DIRECTIONS FOR THIS TASK. Transcribe all of the listing exactly.

::: DATA FOR THIS EXERCISE :::

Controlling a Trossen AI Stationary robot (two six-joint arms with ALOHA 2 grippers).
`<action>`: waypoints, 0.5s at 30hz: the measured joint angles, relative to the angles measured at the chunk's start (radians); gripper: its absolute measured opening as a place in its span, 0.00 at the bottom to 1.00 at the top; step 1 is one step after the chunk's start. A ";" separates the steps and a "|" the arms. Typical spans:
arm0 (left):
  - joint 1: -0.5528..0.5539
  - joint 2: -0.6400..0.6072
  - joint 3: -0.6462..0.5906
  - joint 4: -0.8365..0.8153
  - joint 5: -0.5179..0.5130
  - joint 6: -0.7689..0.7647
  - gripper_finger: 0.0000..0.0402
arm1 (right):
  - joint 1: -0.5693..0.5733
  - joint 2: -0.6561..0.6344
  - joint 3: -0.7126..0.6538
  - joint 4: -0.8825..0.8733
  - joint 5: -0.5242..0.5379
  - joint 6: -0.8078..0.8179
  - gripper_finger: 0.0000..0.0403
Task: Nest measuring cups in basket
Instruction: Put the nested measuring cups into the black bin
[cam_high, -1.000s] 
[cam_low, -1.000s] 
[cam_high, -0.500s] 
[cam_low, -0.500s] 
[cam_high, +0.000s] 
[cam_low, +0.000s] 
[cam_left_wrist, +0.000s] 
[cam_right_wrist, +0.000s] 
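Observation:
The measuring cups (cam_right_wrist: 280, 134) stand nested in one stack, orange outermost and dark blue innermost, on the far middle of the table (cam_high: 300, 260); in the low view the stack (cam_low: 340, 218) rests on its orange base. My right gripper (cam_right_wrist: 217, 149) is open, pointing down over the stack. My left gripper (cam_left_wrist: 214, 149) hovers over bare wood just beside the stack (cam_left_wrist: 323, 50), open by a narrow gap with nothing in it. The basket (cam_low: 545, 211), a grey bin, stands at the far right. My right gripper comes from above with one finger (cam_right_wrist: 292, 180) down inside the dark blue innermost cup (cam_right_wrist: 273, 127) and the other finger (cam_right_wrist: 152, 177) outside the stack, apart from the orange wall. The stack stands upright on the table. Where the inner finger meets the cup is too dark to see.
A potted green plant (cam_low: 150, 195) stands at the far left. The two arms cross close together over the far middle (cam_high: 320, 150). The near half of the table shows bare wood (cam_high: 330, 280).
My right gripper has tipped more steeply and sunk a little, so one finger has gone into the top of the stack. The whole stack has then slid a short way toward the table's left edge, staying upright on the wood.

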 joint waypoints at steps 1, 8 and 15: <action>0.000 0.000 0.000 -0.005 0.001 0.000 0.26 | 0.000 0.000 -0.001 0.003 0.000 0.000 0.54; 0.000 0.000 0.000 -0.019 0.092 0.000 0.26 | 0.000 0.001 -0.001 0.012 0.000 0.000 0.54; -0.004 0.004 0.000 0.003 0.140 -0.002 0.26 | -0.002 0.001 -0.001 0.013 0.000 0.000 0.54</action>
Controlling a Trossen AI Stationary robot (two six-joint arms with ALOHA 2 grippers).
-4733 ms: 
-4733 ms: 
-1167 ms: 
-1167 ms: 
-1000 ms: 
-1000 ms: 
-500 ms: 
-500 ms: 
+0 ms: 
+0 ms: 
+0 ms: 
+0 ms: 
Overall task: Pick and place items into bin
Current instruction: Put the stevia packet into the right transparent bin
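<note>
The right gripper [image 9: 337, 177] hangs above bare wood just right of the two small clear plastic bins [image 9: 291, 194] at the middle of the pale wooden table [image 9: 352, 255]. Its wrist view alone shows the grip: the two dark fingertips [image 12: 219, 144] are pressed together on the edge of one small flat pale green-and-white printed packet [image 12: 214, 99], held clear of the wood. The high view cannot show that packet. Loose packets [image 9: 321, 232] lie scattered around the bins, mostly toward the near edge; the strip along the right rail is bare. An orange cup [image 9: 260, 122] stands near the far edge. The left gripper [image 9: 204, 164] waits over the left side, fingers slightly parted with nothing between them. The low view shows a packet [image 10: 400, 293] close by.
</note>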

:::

TASK RESULT.
Controlling a Trossen AI Stationary robot (two six-joint arms with ALOHA 2 grippers).
`<action>`: waypoints, 0.5s at 30hz: the measured joint angles, relative to the angles measured at the chunk's start (radians); gripper: its absolute measured opening as a place in its span, 0.00 at the bottom to 1.00 at the top; step 1 is one step after the chunk's start. A ";" separates the steps and a "|" the arms. Typical spans:
arm0 (left):
  - joint 1: -0.5528..0.5539
  - joint 2: -0.6400..0.6072
  - joint 3: -0.6462..0.5906
  - joint 4: -0.8365..0.8153
  - joint 5: -0.5179..0.5130
  - joint 6: -0.7689..0.7647
  - gripper_finger: 0.0000..0.0402
arm1 (right):
  - joint 1: -0.5693..0.5733
  - joint 2: -0.6561..0.6344
  - joint 3: -0.7126..0.6538
  - joint 4: -0.8825..0.8733
  - joint 5: -0.5242..0.5379
  - joint 6: -0.8078..0.8179
  - gripper_finger: 0.0000..0.0403
Task: Nest measuring cups in basket
Instruction: Put the nested measuring cups into the black bin
[cam_high, -1.000s] 
[cam_low, -1.000s] 
[cam_high, -0.500s] 
[cam_low, -0.500s] 
[cam_high, +0.000s] 
[cam_low, +0.000s] 
[cam_left_wrist, +0.000s] 
[cam_right_wrist, +0.000s] 
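Observation:
The measuring cups (cam_right_wrist: 280, 134) stand nested in one stack, orange outermost and dark blue innermost, on the far middle of the table (cam_high: 300, 260); in the low view the stack (cam_low: 340, 218) rests on its orange base. My right gripper (cam_right_wrist: 217, 149) is open, pointing down over the stack. My left gripper (cam_left_wrist: 214, 149) hovers over bare wood just beside the stack (cam_left_wrist: 323, 50), open by a narrow gap with nothing in it. The basket (cam_low: 545, 211), a grey bin, stands at the far right. My right gripper comes from above with one finger (cam_right_wrist: 292, 180) down inside the dark blue innermost cup (cam_right_wrist: 273, 127) and the other finger (cam_right_wrist: 152, 177) outside the stack, apart from the orange wall. The stack stands upright on the table. Where the inner finger meets the cup is too dark to see.
A potted green plant (cam_low: 150, 195) stands at the far left. The two arms cross close together over the far middle (cam_high: 320, 150). The near half of the table shows bare wood (cam_high: 330, 280).
My right gripper has tipped more steeply and sunk a little, so one finger has gone into the top of the stack. The whole stack has then slid a short way toward the table's left edge, staying upright on the wood.
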
 joint waypoints at steps 1, 8 and 15: <action>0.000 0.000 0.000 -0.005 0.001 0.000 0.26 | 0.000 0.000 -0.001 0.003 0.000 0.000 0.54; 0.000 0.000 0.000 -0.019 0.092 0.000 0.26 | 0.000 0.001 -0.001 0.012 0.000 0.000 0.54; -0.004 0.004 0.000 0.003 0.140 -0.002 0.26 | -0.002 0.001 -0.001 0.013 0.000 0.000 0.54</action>
Controlling a Trossen AI Stationary robot (two six-joint arms with ALOHA 2 grippers).
-4733 ms: 
-4733 ms: 
-1167 ms: 
-1167 ms: 
-1000 ms: 
-1000 ms: 
-500 ms: 
-500 ms: 
+0 ms: 
+0 ms: 
+0 ms: 
+0 ms: 
Overall task: Pick and place items into bin
Current instruction: Put the stevia packet into the right transparent bin
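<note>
The right gripper [image 9: 337, 177] hangs above bare wood just right of the two small clear plastic bins [image 9: 291, 194] at the middle of the pale wooden table [image 9: 352, 255]. Its wrist view alone shows the grip: the two dark fingertips [image 12: 219, 144] are pressed together on the edge of one small flat pale green-and-white printed packet [image 12: 214, 99], held clear of the wood. The high view cannot show that packet. Loose packets [image 9: 321, 232] lie scattered around the bins, mostly toward the near edge; the strip along the right rail is bare. An orange cup [image 9: 260, 122] stands near the far edge. The left gripper [image 9: 204, 164] waits over the left side, fingers slightly parted with nothing between them. The low view shows a packet [image 10: 400, 293] close by.
</note>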

The requested output has now been given in full.